—original article removed at author’s request—
Next year will be the centenary of the formation of the RAF, leading to all kinds of celebrations of the service’s history, no doubt. The Battle of Britain, the dam busters raid, Black Buck…what you probably won’t hear is anyone arguing for the RAF to be disbanded. Which is a shame. Despite all the achievements, the time has definitely come to admit that the ‘indivisibility of air power’ is no longer relevant, if it ever was, and that there’s no reason for the RAF to exist any more – if there ever was.
So why now? The fact is that without a genuinely strategic role that only an independent air force can carry out, having such an independent air force is pointless and wasteful. The RAF currently exists to do a number of jobs – tactical strike on the battlefield, supporting the Navy at sea, carting stuff around, and spying on things. Since it lost the strategic nuclear deterrent role back in the 1960s, there is nothing the RAF does that has to be done by an independent air force.
It’s worth looking at why the RAF was created in the first place. With the First World War gearing up for a final showdown on the Western Front, most of the UK’s air power was focussed on that theatre. The Royal Naval Air Service had done so well with its resources that it had been roped in to support the Royal Flying Corps – whose job was largely to support the Army on the ground. The RNAS had developed air power arguably more innovatively and completely than the RAF – the RNAS was the first British air arm to develop strategic bombing with large, multi-engined aircraft, and many of the best British designs for engines and aeroplanes (such as the Sopwith Pup, Triplane and Camel, the Airco DH4 and the Bentley BR1 rotary) originated from Admiralty requirements.

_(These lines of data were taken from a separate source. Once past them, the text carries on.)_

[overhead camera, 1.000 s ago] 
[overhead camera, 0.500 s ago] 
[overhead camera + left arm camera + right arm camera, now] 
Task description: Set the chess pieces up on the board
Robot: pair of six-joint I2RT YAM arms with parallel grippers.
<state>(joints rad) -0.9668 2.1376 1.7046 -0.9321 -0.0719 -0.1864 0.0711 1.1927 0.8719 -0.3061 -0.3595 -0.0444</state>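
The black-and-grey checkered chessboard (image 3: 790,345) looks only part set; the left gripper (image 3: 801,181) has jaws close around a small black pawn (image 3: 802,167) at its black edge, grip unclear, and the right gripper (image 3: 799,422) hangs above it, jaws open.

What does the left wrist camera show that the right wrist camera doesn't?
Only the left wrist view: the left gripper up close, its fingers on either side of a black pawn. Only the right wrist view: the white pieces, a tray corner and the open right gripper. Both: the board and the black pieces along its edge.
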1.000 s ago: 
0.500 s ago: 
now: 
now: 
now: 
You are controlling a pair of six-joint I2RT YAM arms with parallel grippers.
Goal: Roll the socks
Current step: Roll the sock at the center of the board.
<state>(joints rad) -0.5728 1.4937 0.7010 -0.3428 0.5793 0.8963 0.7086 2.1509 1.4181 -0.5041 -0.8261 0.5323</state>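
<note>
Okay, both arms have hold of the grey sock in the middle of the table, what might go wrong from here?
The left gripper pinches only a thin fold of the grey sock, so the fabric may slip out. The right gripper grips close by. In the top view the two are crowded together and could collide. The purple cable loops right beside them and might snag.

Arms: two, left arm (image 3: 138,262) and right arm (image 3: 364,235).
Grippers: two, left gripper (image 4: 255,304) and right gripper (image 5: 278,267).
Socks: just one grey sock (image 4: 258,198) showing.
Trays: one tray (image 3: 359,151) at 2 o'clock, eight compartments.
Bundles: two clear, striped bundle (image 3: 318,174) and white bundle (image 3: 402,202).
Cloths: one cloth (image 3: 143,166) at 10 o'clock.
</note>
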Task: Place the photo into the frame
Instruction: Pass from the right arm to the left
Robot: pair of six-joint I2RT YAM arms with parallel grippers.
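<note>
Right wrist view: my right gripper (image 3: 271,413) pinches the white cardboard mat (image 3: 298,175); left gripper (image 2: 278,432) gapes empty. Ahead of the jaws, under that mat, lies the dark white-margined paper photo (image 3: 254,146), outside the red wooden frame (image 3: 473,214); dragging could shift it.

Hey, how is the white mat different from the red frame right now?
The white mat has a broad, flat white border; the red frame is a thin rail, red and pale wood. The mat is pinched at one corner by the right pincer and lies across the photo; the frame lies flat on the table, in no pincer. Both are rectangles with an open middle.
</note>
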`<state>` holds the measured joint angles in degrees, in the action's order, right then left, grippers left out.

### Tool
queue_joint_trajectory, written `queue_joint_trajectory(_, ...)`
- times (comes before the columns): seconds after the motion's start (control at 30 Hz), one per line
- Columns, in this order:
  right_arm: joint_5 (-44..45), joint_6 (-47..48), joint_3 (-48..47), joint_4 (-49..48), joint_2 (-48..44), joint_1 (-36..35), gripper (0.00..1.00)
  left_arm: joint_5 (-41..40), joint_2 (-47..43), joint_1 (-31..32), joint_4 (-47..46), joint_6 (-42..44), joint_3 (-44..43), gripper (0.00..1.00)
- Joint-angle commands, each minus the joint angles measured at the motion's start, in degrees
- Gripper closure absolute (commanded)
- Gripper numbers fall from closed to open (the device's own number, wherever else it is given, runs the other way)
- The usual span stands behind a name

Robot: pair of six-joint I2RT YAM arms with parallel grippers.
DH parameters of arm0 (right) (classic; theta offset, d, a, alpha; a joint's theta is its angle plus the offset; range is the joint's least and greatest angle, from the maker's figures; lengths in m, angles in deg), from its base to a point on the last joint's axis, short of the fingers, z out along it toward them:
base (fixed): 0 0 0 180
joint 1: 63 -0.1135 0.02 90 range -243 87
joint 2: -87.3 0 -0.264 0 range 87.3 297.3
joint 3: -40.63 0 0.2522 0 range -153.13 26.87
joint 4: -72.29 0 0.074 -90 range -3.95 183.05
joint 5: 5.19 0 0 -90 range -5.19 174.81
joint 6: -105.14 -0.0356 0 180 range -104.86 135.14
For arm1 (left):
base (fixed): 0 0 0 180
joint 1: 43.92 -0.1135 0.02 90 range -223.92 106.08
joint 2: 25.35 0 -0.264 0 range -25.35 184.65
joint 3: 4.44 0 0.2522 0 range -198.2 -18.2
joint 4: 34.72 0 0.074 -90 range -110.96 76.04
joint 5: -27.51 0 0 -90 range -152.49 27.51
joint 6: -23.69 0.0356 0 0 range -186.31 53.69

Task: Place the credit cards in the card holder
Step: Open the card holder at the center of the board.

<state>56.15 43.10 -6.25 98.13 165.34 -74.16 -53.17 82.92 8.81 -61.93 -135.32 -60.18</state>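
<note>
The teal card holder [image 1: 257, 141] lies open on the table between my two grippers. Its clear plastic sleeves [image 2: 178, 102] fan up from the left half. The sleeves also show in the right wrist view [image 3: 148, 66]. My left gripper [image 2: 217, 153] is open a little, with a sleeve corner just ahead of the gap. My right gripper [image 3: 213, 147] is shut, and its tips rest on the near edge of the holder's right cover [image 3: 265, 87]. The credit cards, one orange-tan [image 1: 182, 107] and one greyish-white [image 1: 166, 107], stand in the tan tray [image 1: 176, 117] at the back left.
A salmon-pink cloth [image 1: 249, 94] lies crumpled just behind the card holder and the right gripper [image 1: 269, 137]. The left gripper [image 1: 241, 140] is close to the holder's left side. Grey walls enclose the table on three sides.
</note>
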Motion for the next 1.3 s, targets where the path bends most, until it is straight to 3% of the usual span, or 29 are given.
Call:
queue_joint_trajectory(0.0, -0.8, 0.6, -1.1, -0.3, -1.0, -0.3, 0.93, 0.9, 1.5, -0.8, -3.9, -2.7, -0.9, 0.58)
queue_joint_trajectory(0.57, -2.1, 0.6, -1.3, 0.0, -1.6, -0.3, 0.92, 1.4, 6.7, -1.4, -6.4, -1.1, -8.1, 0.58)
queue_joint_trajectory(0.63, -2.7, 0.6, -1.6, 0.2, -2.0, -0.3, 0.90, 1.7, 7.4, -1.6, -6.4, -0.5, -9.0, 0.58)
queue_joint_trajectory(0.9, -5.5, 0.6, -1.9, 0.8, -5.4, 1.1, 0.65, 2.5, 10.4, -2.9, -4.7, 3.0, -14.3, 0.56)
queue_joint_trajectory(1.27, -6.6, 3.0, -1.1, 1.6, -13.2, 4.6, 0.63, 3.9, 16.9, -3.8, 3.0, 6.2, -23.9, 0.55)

In the context of the climax of the land war in Europe, it made sense to combine these forces and put them under single command.
But this was only supposed to be a temporary arrangement, and with the end of the war and drastic reductions to forces, there was no reason other than politics to retain the single air force. Lord Trenchard, the RAF’s main cheerleader in government (who had only been offered the post as the result of a political spat between Lord Rothermere and Field Marshal Haig) quickly sought to find a way to make the RAF indispensible. He came up with ‘air control’ – a method of policing the far-flung territories of the British Empire from the air. This was initially thought to be effective (in reality it just tended to push trouble from one place to another, and created simmering resentment among people being bombed and strafed as well we exploited) but the main advantage was that it was much cheaper than using the Army. Trenchard fought off an effort in the early 1920s to give the Navy control of its own aviation, so withered had it already become under RAF control. Had this been successful, the Army would likely have also been given command of land based forces, and the RAF wound up. Unfortunately, Trenchard had the politicians’ ears still.
Ever since, the RAF’s greatest success has been its continual ability to magic up jobs that only it can do, and persuade politicians of its unique ability to do them. The fact that it has had to do this at the expense of military aviation in other areas is constantly overlooked. By the beginning of WW2, Army Co-operation was eroded from the huge, complex operation of WW1 into a few squadrons of ridiculous Westland Lysanders which were shot to bits over France, and it took the rest of the war to build up a truly effective tactical air force that would have made more sense being under Army command in any case.
Even now the Army has had to put up with arbitrary limitations on the size of the helicopters it can operate because the RAF has persuaded Whitehall that anything bigger than a Lynx should be under its management. No other country has to work with this pointless and ludicrous division, and the UK should not have to any longer. It was long ago accepted that both the Army and the Navy need their own aviation divisions, in itself rendering much of the argument for an independent air force null and void.
The RAF has repeatedly knocked down naval aviation, leaving the Royal Navy to endlessly re-learn old lessons and make do on a shoestring, effectively killing or hamstringing naval air arms repeatedly since the First World War. The decision to kill the Harrier – conveniently the only fast jet that could operate from the Navy’s carriers – instead of the Tornado, and the Nimrod instead of the A400M in 2010 were merely the latest manifestations of this, and rumours abound that the RAF’s malign influence in the MoD continues to hamper the ailing CVF/Joint Combat Aircraft programme.
There are undoubtedly things the current RAF does well, such as tactical airlift. This is not an argument for retaining the RAF, merely for retaining the skills, personnel and organisation that currently make the function work. It could just as easily be transferred to the Army, as could the land-based fast jet force. The transfer of all the Merlin Mk.3 fleet to the Royal Navy shows that it is perfectly possible to divest the RAF of parts of its portfolio without harming effectiveness – so why not do so with the whole RAF? There is nothing the RAF currently does that would not be done as well or better under Army or Navy control, and it would end at a stroke the 100 years of politicking that has compromised UK forces too much. RAF – RIP.